* Assignment: For each line in the data that includes "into", make a copy.

[Source records]
- - - - - - -

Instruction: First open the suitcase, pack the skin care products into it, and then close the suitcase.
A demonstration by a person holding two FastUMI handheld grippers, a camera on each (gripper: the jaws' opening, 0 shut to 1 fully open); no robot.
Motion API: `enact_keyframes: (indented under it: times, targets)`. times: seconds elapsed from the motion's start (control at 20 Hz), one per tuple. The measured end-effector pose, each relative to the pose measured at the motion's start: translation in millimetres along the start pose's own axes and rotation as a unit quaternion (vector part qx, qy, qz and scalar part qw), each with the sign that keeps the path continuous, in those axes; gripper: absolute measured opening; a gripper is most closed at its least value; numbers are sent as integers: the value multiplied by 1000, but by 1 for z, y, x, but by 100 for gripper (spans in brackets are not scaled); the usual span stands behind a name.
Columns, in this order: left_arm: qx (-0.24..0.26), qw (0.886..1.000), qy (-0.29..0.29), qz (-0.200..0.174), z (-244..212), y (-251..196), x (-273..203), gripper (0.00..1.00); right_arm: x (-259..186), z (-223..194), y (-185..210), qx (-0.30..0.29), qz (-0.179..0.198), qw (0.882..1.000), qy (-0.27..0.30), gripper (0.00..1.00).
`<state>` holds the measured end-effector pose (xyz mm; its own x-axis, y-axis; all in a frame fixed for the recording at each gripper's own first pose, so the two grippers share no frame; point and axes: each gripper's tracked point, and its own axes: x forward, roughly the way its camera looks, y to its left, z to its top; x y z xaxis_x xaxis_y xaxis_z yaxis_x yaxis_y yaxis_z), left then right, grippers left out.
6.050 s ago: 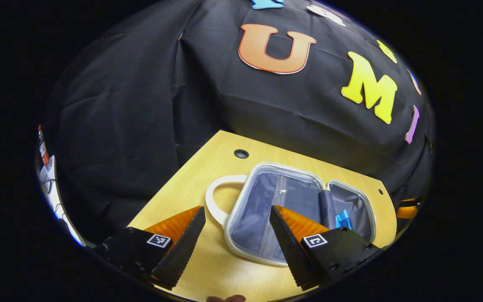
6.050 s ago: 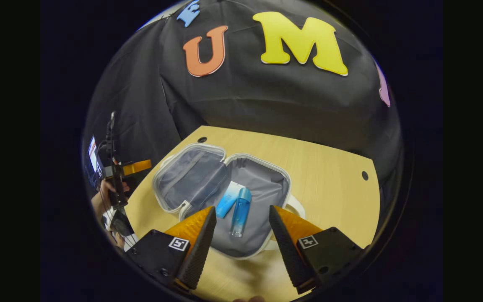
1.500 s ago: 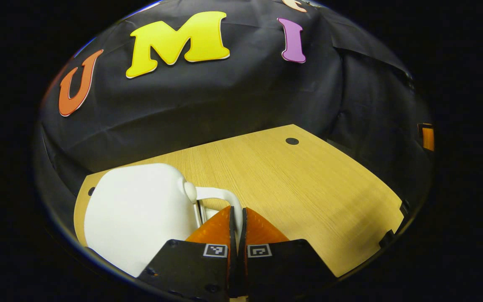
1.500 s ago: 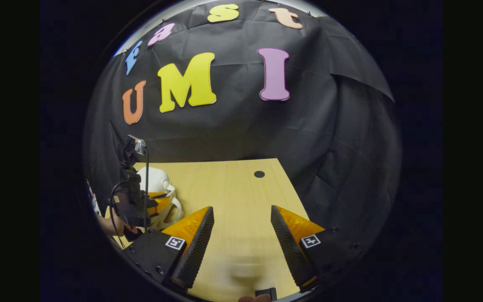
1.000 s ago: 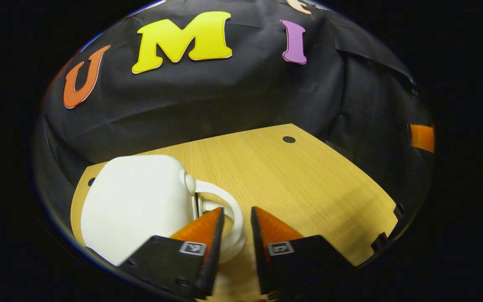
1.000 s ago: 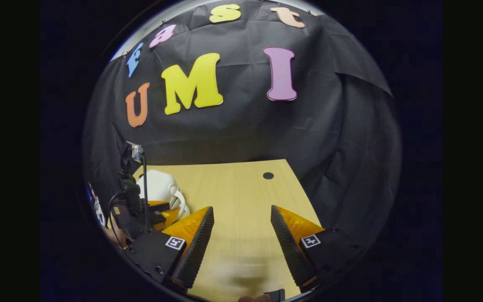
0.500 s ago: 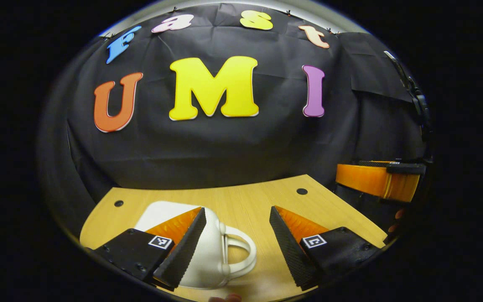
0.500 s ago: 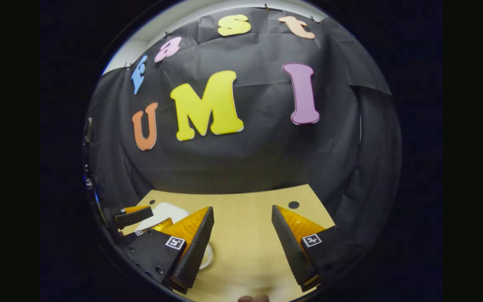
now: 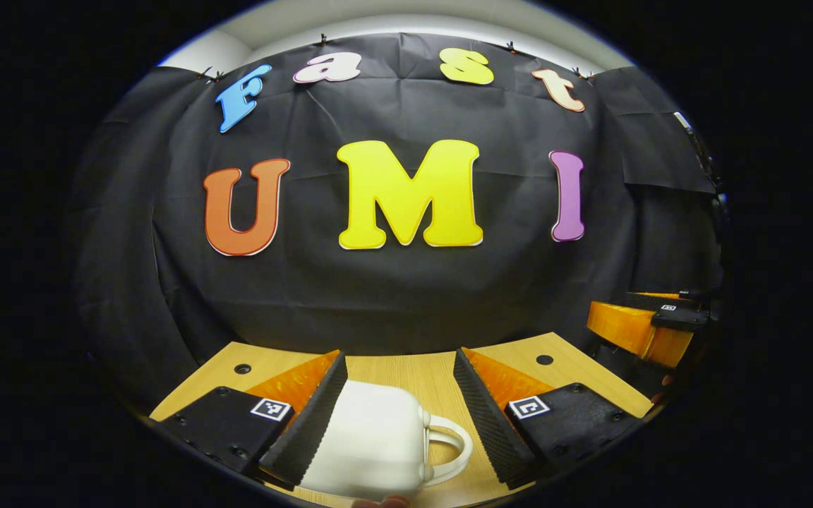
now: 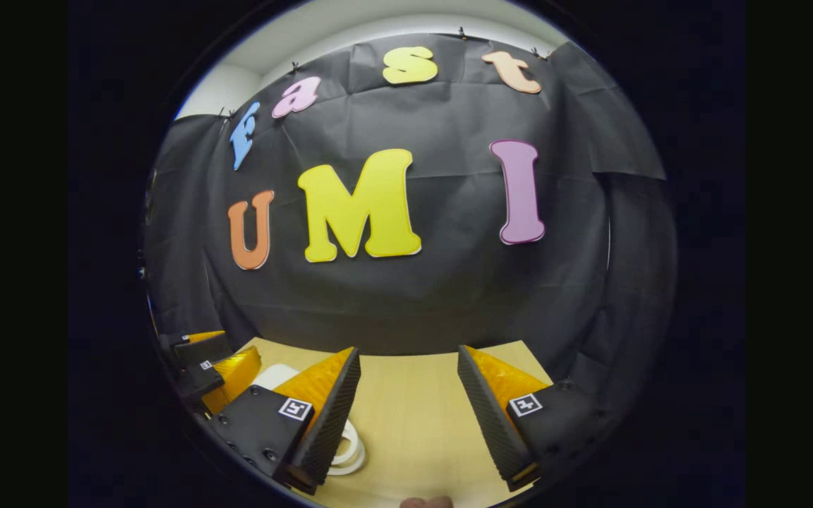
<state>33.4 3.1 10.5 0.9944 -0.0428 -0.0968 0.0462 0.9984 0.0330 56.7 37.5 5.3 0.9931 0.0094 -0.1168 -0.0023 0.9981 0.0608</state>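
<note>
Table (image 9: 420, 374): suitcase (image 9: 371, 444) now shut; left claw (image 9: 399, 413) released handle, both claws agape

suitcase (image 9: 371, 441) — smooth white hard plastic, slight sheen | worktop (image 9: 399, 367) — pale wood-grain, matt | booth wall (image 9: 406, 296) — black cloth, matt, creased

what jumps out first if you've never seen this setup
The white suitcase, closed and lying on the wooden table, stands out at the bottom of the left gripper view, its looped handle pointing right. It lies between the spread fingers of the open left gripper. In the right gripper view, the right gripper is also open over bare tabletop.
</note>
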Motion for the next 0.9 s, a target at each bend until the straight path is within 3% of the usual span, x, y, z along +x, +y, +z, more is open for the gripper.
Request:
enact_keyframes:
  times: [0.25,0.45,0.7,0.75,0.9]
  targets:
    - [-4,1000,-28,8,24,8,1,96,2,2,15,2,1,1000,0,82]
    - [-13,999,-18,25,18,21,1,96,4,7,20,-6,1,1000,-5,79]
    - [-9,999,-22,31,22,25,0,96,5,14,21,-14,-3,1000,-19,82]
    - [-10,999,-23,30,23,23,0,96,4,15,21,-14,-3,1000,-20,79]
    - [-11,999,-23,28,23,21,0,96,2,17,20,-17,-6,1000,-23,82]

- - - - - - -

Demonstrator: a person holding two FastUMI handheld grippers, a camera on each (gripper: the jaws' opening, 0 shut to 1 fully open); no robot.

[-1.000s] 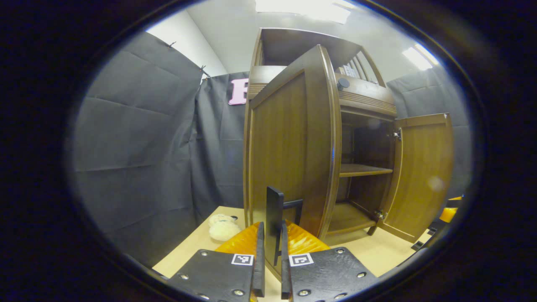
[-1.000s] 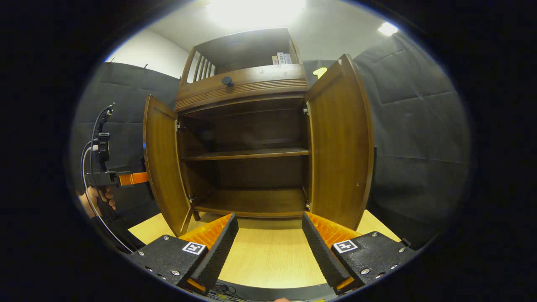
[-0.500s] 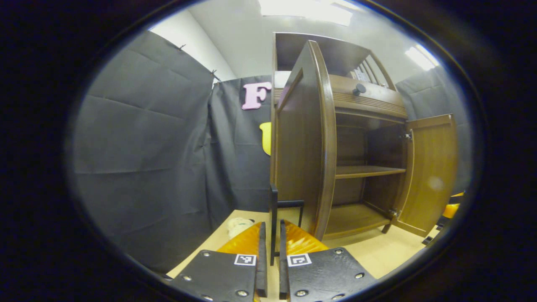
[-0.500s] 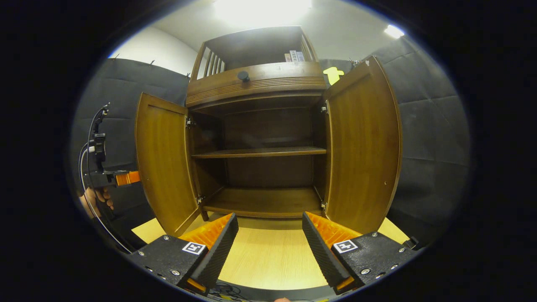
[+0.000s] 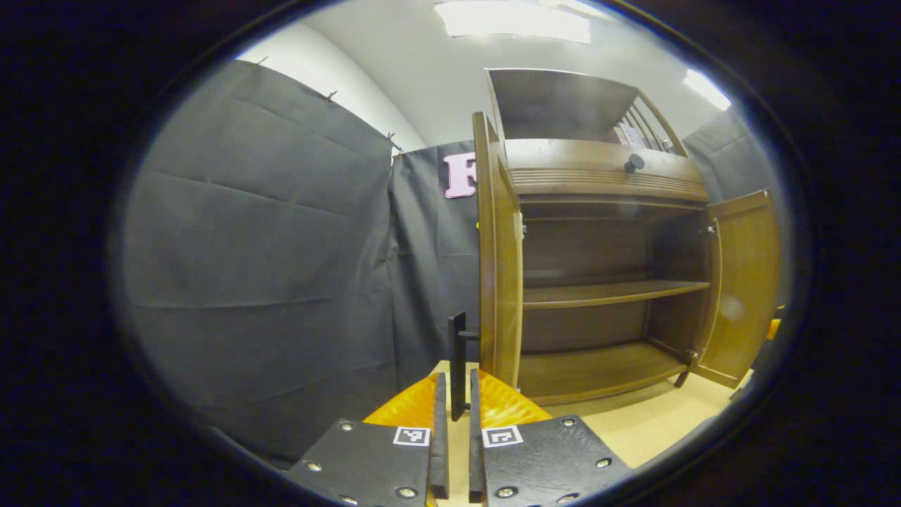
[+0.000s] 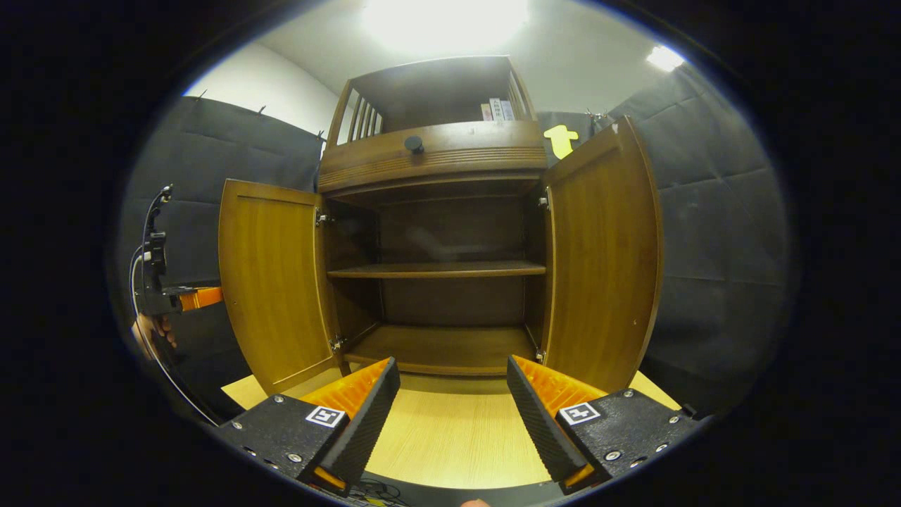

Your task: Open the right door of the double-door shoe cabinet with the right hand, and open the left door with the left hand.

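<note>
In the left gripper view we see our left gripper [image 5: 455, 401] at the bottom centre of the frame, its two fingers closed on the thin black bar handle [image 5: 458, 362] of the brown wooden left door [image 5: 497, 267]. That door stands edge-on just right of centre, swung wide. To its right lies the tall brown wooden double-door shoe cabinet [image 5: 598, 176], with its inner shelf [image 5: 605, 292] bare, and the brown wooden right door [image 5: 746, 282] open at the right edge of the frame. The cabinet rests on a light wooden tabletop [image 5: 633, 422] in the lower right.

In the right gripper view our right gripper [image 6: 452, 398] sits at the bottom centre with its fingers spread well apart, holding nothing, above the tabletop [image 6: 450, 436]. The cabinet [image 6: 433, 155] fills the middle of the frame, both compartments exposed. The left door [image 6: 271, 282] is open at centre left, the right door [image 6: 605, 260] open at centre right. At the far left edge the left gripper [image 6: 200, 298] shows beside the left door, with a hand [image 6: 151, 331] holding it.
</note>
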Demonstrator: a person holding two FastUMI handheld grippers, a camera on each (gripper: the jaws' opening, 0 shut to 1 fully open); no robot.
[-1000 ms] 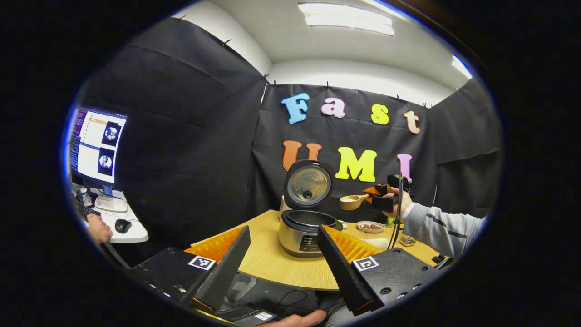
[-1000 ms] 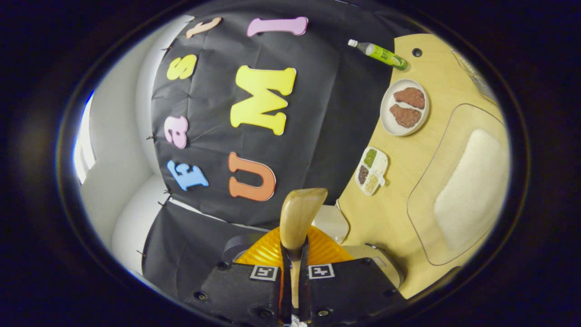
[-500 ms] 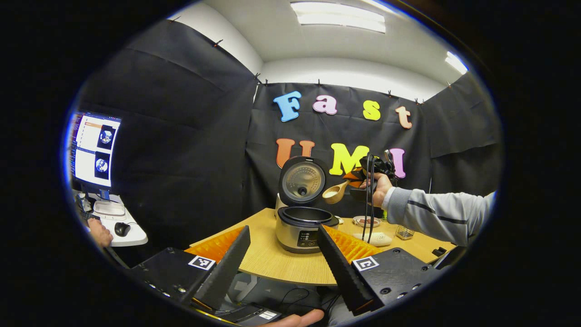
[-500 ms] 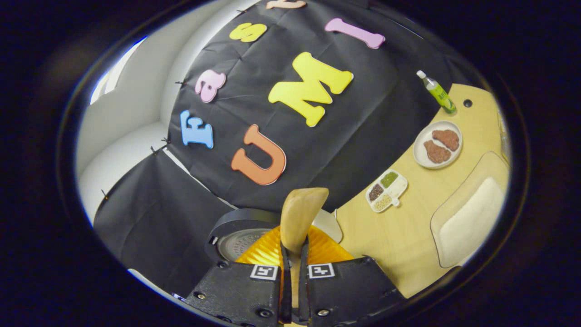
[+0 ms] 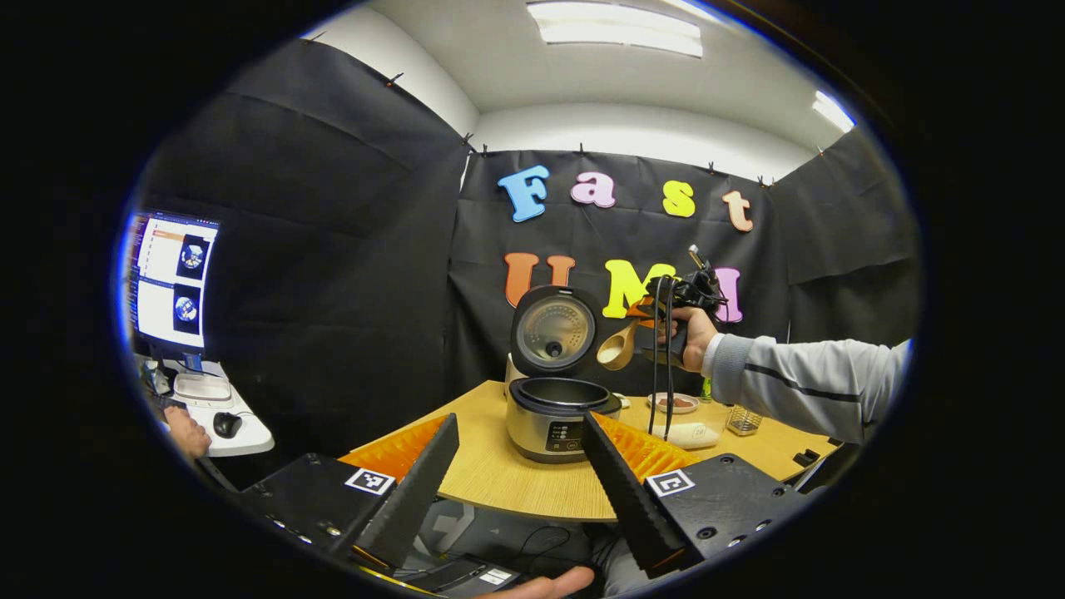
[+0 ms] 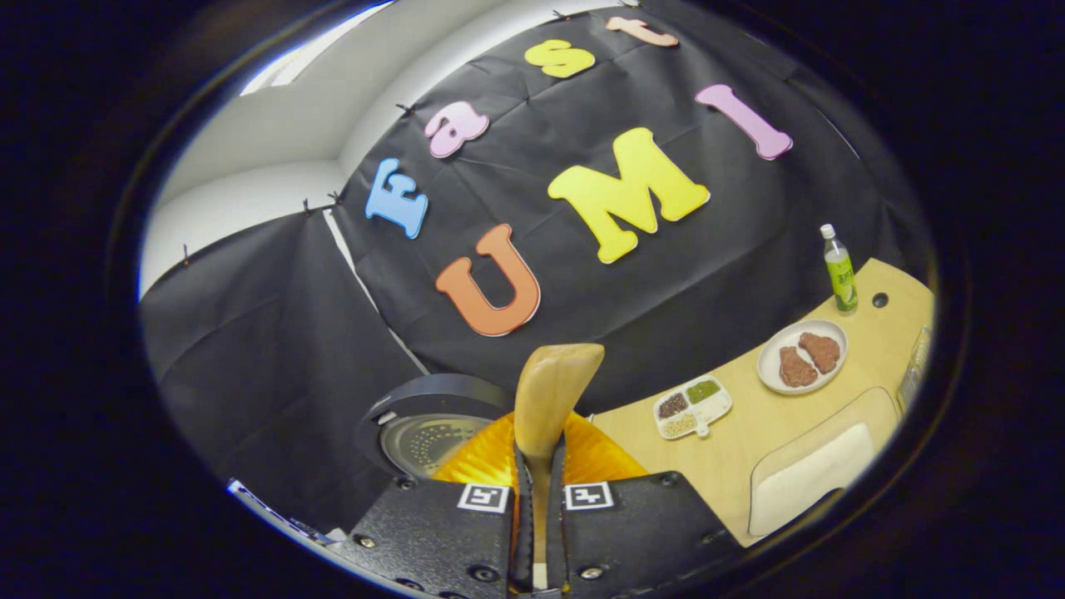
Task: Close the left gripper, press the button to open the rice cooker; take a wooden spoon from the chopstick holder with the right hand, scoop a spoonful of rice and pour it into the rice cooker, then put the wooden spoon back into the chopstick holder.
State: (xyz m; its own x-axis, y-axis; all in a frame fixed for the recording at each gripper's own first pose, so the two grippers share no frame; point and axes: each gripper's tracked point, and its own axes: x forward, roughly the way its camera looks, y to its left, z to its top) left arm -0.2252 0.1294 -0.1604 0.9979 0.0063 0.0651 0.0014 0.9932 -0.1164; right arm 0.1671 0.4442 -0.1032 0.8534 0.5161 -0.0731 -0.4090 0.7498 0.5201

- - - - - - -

* Task result:
Instruction: First open the suitcase, pack the skin care products into it, and then close the suitcase.
Task: Close the left gripper, press the button to open the rice cooker; take a wooden spoon from the chopstick holder with the right hand, scoop a spoonful of rice and pour it into the rice cooker, then put the wooden spoon back into the chopstick holder.

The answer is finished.